• _Problem description_: Make a word-for-word copy of the entries below from their first line through the line with "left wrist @", and add nothing.

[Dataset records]
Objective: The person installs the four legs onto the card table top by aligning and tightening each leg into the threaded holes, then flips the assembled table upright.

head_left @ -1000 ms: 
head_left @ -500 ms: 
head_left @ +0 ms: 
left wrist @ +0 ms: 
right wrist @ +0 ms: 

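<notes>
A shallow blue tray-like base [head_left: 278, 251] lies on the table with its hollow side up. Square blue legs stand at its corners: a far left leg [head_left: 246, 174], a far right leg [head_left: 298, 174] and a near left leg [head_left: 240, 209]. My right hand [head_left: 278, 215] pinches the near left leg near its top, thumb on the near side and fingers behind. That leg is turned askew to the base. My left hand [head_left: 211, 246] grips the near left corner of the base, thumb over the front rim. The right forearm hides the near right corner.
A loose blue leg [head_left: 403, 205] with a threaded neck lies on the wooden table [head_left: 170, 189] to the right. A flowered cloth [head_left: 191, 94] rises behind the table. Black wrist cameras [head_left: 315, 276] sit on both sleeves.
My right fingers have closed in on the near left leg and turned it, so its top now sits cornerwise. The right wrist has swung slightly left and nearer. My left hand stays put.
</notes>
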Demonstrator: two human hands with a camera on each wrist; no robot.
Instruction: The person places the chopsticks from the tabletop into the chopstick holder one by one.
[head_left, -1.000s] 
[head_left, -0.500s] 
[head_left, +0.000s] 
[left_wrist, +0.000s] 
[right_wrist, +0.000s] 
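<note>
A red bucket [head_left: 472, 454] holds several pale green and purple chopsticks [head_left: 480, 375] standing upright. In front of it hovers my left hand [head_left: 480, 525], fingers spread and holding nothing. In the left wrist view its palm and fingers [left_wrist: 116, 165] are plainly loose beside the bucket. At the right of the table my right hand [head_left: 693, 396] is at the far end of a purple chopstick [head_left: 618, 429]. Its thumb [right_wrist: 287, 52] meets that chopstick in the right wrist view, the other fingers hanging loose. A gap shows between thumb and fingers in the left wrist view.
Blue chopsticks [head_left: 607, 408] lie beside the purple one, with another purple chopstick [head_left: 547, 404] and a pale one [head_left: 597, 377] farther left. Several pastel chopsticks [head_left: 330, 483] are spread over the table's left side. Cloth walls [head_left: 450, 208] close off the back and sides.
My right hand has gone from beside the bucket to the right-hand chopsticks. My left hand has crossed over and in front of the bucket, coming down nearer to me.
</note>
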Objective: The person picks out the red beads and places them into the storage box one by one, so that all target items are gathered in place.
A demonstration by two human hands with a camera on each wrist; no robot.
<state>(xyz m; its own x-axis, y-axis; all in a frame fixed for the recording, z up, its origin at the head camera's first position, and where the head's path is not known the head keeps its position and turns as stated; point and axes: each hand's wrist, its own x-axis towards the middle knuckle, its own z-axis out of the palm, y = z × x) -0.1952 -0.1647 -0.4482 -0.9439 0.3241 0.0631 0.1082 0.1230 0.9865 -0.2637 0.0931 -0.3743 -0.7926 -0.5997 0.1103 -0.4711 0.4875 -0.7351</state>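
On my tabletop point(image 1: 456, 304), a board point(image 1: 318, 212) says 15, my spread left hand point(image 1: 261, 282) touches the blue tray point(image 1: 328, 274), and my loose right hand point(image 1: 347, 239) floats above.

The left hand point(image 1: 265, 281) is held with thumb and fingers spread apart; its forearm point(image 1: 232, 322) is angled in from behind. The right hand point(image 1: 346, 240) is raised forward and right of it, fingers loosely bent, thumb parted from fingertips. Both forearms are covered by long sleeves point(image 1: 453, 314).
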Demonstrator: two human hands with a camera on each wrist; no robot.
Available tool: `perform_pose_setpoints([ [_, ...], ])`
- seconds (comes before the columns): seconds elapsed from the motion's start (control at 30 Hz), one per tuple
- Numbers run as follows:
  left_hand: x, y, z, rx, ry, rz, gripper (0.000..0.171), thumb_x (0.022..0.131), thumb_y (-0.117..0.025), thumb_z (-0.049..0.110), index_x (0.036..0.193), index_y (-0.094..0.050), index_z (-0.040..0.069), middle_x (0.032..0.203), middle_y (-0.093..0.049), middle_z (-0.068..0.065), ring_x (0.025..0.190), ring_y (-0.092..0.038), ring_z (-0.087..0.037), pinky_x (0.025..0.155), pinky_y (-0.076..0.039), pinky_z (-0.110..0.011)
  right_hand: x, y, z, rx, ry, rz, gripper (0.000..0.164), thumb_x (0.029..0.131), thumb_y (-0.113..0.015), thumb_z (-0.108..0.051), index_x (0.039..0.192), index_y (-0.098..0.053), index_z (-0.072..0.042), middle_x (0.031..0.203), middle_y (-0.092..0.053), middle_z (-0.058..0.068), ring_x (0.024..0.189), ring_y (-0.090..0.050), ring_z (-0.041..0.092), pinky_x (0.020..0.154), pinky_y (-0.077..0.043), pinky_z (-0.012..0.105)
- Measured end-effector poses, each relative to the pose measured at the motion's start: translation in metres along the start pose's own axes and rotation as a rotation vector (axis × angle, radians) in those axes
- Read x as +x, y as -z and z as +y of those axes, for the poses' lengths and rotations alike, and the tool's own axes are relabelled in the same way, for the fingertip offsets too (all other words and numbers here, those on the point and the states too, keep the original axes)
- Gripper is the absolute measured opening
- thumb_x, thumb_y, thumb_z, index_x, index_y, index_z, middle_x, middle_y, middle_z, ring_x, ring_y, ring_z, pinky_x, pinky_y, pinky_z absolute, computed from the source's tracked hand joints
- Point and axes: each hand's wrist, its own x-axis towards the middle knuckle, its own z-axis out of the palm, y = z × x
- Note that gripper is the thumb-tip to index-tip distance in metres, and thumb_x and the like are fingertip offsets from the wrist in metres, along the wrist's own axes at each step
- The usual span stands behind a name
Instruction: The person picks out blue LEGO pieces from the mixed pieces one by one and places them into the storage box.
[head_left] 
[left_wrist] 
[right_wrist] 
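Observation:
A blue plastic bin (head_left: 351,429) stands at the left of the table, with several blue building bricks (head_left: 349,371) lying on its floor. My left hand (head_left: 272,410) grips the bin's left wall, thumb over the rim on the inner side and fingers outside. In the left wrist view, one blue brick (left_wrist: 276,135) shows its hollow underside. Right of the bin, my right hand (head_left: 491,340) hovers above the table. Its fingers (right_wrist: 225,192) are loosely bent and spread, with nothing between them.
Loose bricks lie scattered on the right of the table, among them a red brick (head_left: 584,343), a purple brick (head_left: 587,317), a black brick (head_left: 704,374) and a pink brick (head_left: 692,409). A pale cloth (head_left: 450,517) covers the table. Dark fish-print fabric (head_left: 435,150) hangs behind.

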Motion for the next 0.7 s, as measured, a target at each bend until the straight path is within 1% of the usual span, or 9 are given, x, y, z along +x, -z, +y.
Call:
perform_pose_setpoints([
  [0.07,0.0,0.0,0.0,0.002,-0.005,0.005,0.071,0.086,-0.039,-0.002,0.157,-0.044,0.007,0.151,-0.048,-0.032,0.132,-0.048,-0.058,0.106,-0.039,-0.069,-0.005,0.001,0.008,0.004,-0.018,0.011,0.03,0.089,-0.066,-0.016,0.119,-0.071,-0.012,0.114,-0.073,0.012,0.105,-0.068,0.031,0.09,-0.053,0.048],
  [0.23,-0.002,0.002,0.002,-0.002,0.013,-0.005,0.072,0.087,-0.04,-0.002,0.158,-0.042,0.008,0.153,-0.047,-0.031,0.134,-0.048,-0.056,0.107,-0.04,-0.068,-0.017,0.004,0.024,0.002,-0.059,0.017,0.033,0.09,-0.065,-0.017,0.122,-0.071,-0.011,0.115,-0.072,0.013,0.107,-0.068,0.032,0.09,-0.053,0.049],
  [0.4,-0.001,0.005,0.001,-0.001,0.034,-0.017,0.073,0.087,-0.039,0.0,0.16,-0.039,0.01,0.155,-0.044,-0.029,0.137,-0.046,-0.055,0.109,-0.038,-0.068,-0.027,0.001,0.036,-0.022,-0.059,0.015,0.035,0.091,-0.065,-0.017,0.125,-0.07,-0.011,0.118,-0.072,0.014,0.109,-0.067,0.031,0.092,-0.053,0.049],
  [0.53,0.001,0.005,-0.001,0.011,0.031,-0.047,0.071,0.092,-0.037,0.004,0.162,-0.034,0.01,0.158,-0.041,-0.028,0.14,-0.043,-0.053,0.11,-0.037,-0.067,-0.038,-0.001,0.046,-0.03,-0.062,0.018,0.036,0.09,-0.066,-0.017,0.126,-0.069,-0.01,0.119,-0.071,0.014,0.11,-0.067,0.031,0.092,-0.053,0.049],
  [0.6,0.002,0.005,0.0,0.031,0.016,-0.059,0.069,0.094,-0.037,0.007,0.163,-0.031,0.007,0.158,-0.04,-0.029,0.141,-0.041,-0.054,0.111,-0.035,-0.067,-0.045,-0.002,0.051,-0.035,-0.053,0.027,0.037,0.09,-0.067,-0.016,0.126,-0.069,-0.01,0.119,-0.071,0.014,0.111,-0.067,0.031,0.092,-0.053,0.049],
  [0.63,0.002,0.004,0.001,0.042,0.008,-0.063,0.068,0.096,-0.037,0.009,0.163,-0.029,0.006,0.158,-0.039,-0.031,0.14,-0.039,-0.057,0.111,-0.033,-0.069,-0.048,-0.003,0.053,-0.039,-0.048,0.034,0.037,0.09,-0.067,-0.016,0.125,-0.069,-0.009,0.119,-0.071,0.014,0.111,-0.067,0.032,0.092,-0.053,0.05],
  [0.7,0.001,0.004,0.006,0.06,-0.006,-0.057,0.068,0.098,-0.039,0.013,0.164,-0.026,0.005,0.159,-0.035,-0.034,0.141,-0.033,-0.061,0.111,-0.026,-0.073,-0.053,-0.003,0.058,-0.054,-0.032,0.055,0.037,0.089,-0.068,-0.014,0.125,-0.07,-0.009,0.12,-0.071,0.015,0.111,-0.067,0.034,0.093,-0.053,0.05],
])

• _Written response_:
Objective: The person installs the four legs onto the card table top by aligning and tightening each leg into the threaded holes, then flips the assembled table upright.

head_left @ -1000 ms: 
head_left @ -500 ms: 
head_left @ +0 ms: 
left wrist @ +0 ms: 

No more output will be produced.